Set the listing down again exactly, please, apart from its pictures.

[[ Stored data, beginning ]]

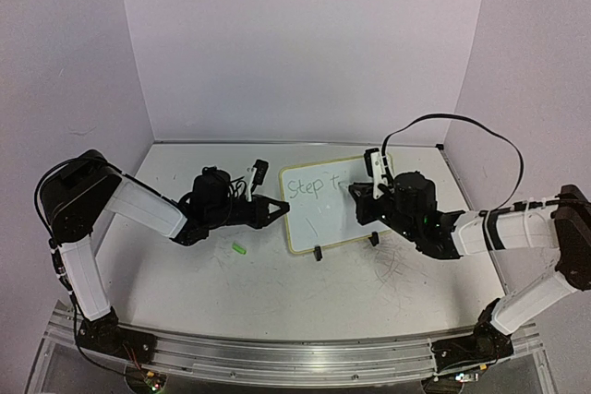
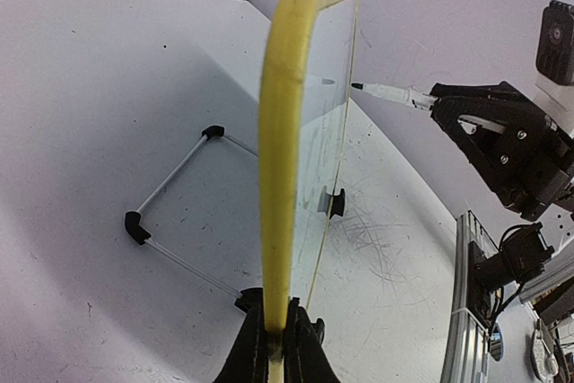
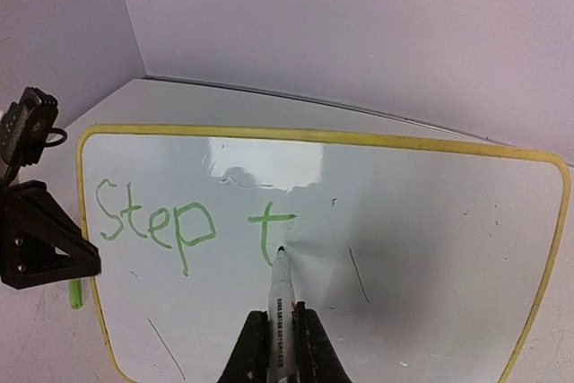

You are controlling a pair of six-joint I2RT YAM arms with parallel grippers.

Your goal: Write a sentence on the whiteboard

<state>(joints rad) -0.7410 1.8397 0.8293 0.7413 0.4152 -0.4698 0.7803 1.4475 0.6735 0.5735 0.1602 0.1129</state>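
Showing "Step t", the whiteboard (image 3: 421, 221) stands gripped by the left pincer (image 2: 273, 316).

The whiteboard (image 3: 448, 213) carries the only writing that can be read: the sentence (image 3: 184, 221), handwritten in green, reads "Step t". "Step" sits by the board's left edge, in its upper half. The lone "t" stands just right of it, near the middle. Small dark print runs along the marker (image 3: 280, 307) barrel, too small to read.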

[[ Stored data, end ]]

**Your response**
You are controlling a pair of six-joint I2RT YAM arms with parallel grippers.

Your goal: Write a sentence on the whiteboard

<state>(joints rad) -0.7410 1.8397 0.8293 0.7413 0.4152 -0.4698 0.7803 1.4475 0.6735 0.5735 0.1602 0.1129</state>
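Showing "Step t", the whiteboard (image 3: 421, 221) stands gripped by the left pincer (image 2: 273, 316).

The whiteboard (image 3: 448, 213) carries the only writing that can be read: the sentence (image 3: 184, 221), handwritten in green, reads "Step t". "Step" sits by the board's left edge, in its upper half. The lone "t" stands just right of it, near the middle. Small dark print runs along the marker (image 3: 280, 307) barrel, too small to read.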

The answer is now complete.